A aposentada Maria de Lurdes, de 65 anos, tem enfrentado um câncer que tomou conta de seu corpo há alguns anos e, com tratamentos e remédios que consomem a renda da sua aposentadoria, viu a fila de doações como uma oportunidade para voltar a comer carne.

Mas, para isso, ela precisou levantar às 5h15 e sair escondida do filho.

"Eu tenho três filhos. Um deles faz de tudo para não me deixar vir aqui porque ele acha que eu não dou conta. Eu saí escondida dele. Eu estou doente e ele acha que não posso vir aqui. Mas estou me sentindo bem", disse ao g1.

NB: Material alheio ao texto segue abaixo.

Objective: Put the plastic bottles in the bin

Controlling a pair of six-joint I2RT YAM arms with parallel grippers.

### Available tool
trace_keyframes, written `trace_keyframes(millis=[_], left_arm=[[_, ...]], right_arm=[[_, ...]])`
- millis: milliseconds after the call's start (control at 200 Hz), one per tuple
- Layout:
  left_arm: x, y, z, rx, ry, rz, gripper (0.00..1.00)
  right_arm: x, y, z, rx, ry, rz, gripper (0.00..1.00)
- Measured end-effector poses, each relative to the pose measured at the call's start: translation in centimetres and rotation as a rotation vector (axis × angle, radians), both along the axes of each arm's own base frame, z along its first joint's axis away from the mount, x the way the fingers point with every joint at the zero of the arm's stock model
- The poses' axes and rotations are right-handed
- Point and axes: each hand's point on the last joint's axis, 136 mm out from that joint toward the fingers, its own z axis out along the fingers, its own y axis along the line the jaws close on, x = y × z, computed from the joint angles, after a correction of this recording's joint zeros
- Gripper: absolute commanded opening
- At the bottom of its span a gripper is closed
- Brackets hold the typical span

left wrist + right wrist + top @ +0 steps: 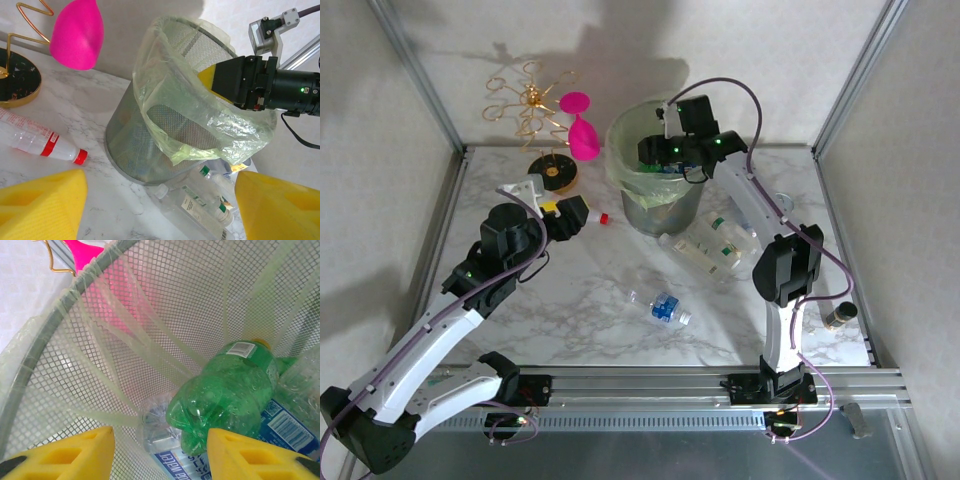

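Right gripper (160,440) hung open above the bin (617,150), green bottle (230,390) lying inside; left gripper (160,177), wide and empty, near red-capped bottle (40,142) left of it, likely light, slick, crushable, best pinched mid-body.

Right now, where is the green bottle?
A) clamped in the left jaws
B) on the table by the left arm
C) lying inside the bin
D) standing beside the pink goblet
C: the right wrist view shows the green bottle lying inside the bin, resting on the blue-labelled bottles already there.
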Motion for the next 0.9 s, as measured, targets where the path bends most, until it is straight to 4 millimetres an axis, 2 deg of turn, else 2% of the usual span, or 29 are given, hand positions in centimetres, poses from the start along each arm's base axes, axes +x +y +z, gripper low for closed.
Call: trace_keyframes(millis=[100,240,370,451,491,566,671,766,901], left_arm=[[-0.1,0.0,0.1,-0.002,-0.002,0.0,0.77],[-0.6,0.1,0.7,-0.019,-0.013,-0.007,0.77],[-1.4,0.3,1.4,-0.041,-0.025,-0.016,0.77],[-1.9,0.4,1.5,-0.05,-0.019,-0.025,0.77],[-2.0,0.4,1.4,-0.052,-0.015,-0.027,0.77],[-2.3,0.5,1.3,-0.055,-0.006,-0.026,0.77],[-2.7,0.6,1.3,-0.064,0.0,-0.031,0.77],[-2.9,0.3,0.6,-0.072,0.027,-0.045,0.76],[-3.2,0.3,-2.4,-0.044,0.11,-0.048,0.76]], right_arm=[[0.0,-0.4,1.6,0.001,-0.027,-0.016,0.54],[-1.3,-1.7,6.5,0.031,-0.115,-0.05,0.55],[-4.8,-4.1,11.6,0.075,-0.216,-0.088,0.56],[-7.5,-5.4,13.5,0.089,-0.264,-0.1,0.57],[-9.0,-5.7,13.7,0.094,-0.277,-0.095,0.57],[-11.9,-5.8,13.2,0.094,-0.279,-0.07,0.57],[-15.5,-5.6,10.7,0.052,-0.249,-0.031,0.58],[-18.3,-4.7,7.8,-0.025,-0.218,0.018,0.59],[-22.8,-2.2,2.3,-0.167,-0.147,0.149,0.62]])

Maria de Lurdes chegou às 5h15 na fila — Foto: Rogério Júnior/g1 MT
Maria de Lurdes chegou às 5h15 na fila


Ela contou que o câncer já se espalhou pelo corpo todo e tem feito tratamento no Hospital do Câncer. Por causa dos remédios e do tratamento, ela acabou ficando três meses sem sentir vontade de comer. A família achou que ela iria morrer de desnutrição. Contudo, ela reduziu a carga de medicamentos e voltou com uma fome voraz por carne.

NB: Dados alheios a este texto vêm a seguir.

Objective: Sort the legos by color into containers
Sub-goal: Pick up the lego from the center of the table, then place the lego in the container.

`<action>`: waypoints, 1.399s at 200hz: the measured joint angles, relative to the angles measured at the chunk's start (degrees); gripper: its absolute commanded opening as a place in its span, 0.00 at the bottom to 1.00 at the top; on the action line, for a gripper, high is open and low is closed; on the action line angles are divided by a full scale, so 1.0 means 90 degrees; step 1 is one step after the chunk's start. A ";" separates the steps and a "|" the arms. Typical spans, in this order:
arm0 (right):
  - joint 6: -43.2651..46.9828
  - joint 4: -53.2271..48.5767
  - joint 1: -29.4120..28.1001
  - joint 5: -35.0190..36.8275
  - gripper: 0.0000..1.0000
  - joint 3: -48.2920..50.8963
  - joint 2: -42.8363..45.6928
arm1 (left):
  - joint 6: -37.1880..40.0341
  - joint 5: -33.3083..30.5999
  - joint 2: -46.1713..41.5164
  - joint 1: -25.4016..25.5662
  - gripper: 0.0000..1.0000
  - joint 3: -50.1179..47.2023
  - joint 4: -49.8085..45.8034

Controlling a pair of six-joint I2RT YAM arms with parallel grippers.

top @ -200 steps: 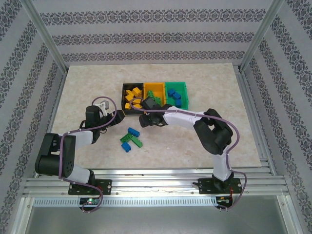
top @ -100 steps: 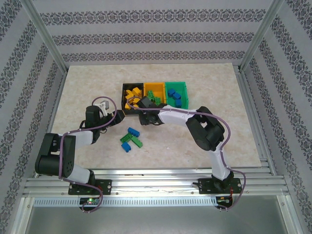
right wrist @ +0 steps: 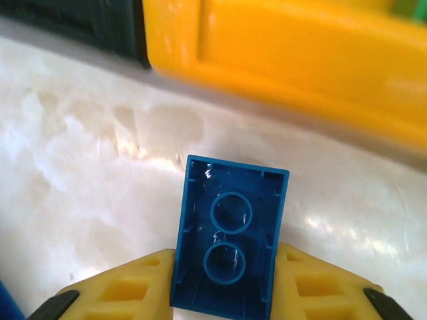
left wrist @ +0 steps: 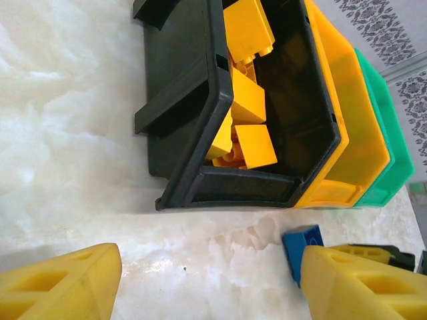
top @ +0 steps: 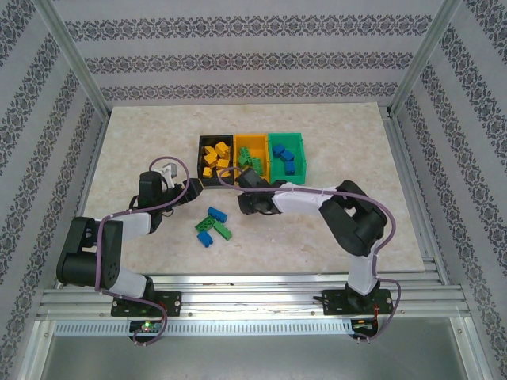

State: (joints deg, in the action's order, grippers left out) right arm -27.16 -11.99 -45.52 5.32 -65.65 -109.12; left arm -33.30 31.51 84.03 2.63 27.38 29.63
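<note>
Your right gripper (right wrist: 227, 270) pinches a blue brick (right wrist: 230, 233) between its yellow fingers (right wrist: 133, 293), hollow underside facing the wrist camera, low over the table (right wrist: 80, 153) and close to the orange bin (right wrist: 287, 60) on its near side. Your left gripper (left wrist: 210, 293) has its fingers spread wide just short of the black bin (left wrist: 213, 100), which holds yellow bricks (left wrist: 250, 100). From above, green bricks (top: 252, 159) lie in the orange bin and blue bricks (top: 287, 160) in the green bin (top: 287, 135). Loose bricks (top: 212, 226), green and blue, sit clustered on the table between the arms.
</note>
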 measured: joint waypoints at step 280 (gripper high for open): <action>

"Eu vim porque eu estou precisando. Tenho visto muitos amigos aqui, conhecidos, mas que viram a cara quando veem que estou olhando. Mas a gente precisa estar aqui", contou.

Por conta da doença e da idade, Maria ficou em um canto isolada da fila, sentada em um muro do outro lado da rua. Mas quando a fila começou a andar, ela não teve escolha e precisou ficar de pé até receber o sacolão de alimentos.

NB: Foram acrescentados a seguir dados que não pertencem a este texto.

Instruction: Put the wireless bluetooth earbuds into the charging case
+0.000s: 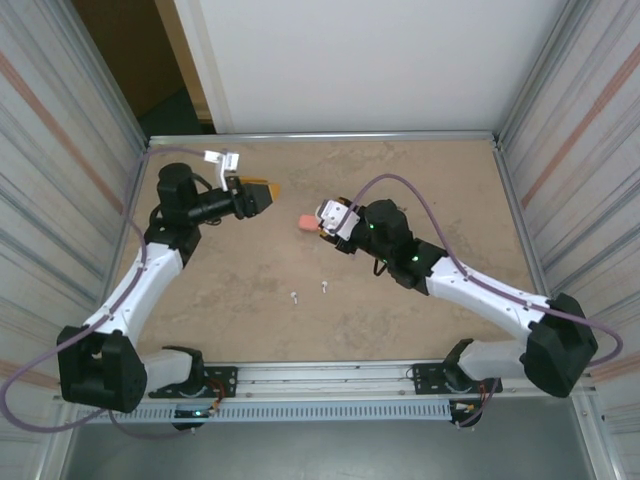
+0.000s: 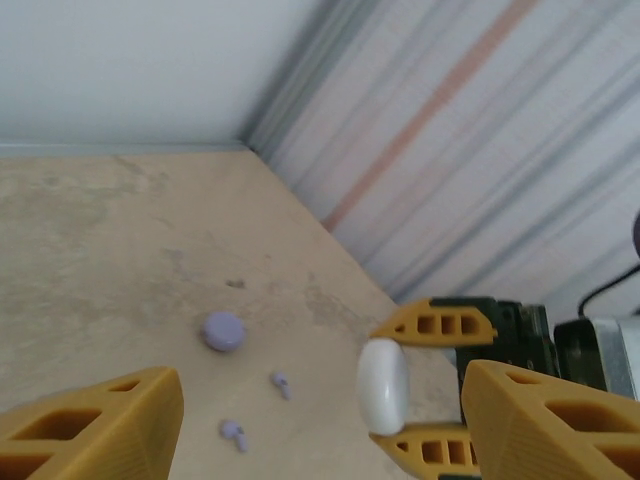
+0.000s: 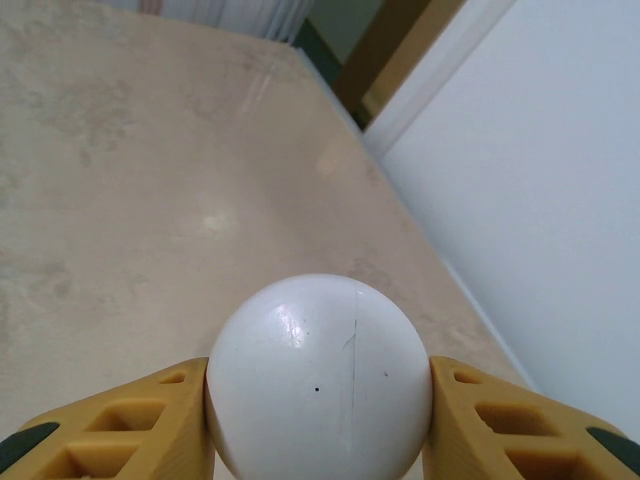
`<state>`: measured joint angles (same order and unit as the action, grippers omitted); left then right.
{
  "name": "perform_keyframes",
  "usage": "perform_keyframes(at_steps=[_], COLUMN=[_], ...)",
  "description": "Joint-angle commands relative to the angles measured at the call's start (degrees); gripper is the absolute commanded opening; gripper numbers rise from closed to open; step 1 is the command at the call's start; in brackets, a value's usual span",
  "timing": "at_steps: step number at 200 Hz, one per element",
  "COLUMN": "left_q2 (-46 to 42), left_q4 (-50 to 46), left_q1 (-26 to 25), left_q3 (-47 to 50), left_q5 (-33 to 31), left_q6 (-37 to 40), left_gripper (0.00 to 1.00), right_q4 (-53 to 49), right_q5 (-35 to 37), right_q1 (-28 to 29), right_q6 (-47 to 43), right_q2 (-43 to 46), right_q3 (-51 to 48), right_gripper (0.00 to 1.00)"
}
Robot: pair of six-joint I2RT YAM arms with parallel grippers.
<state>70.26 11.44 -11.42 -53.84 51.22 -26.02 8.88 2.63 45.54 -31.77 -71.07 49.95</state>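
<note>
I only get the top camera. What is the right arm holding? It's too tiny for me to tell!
Observer: A round white case, squeezed between the right fingers.
Operator: Is anything purple around?
Observer: Yes. The left wrist view shows a purple case with two purple earbuds lying near it.
Operator: Is the left arm holding something too?
Observer: No, the left fingers stand apart with nothing between them.
</note>
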Motion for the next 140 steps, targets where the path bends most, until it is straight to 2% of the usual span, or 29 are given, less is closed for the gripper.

Evellyn e a bisavó Ana aguardando na "fila dos ossinhos" nesta quinta-feira (23) — Foto: Rogério Júnior/g1 MT
Evellyn e a bisavó Ana aguardando na "fila dos ossinhos" nesta quinta-feira (23)


Trabalhadora e independente, bisavó e bisneta nunca se viram dependendo dos outros

Evellyn Ribeiro Martins, de 27 anos, trabalhava em uma lanchonete antes da pandemia. Dispensada por conta do impacto financeiro e do fechamento dos serviços durante a fase aguda da pandemia, Evellyn não conseguiu mais emprego desde então.

Quando encontrou um serviço, ela foi novamente dispensada, mas por outra razão: durante os exames de sangue para ser admitida, descobriu que estava grávida do segundo filho.

Evellyn estava acompanhada da bisavó, Ana Lúcia, de 63 anos, que trabalhou na roça fazendo farinha e rapadura há anos, e nunca precisou depender de ninguém para nada. Ana contou que se sente humilhada e disse que não precisava estar ali, mas a situação financeira complicou.

"Eu sempre fui independente. Esse ano foi a primeira vez que vim aqui porque sempre batalhei por conta própria, mas as coisas se complicaram. Eu sinto vergonha, eu acho humilhante. Tenho problemas nas costas e também tive um quadro de depressão. Isso me atrapalhou a trabalhar, pois sempre gostei de ser independente. Nunca me vi nessa situação", disse emocionada.

Ana disse que sempre trabalhou e, quando precisou se aposentar por invalidez e auxílio doença, não conseguiu.

"Já trabalhei uma vida inteira e quando cheguei no direito de ter uma vida digna, tive meu auxílio doença cortado e não consegui aposentar por invalidez. Por isso eu choro, porque sempre fui trabalhadora, me orgulho disso. Mas eu choro porque corri atrás dos meus direitos e não tive acesso. Essa é a minha tristeza", desabafou.

Para a bisneta Evellyn, as autoridades poderiam olhar para fila com mais consideração, porque as pessoas que estão na fila não queriam estar ali.

"Acho que deveriam olhar mais para as pessoas. Ninguém queria estar aqui. Você vê aí muitas mães com crianças na chuva e expostas ainda mais nessa pandemia. É humilhante, mas a gente está porque precisamos. Na verdade, eu não queria estar aqui", disse.

Ana também segue na mesma lógica.

"Eu sinto vergonha ter que depender dos outros. Deus conhece meu coração e sabe que não é orgulho, é só que eu queria uma vida digna", afirmou.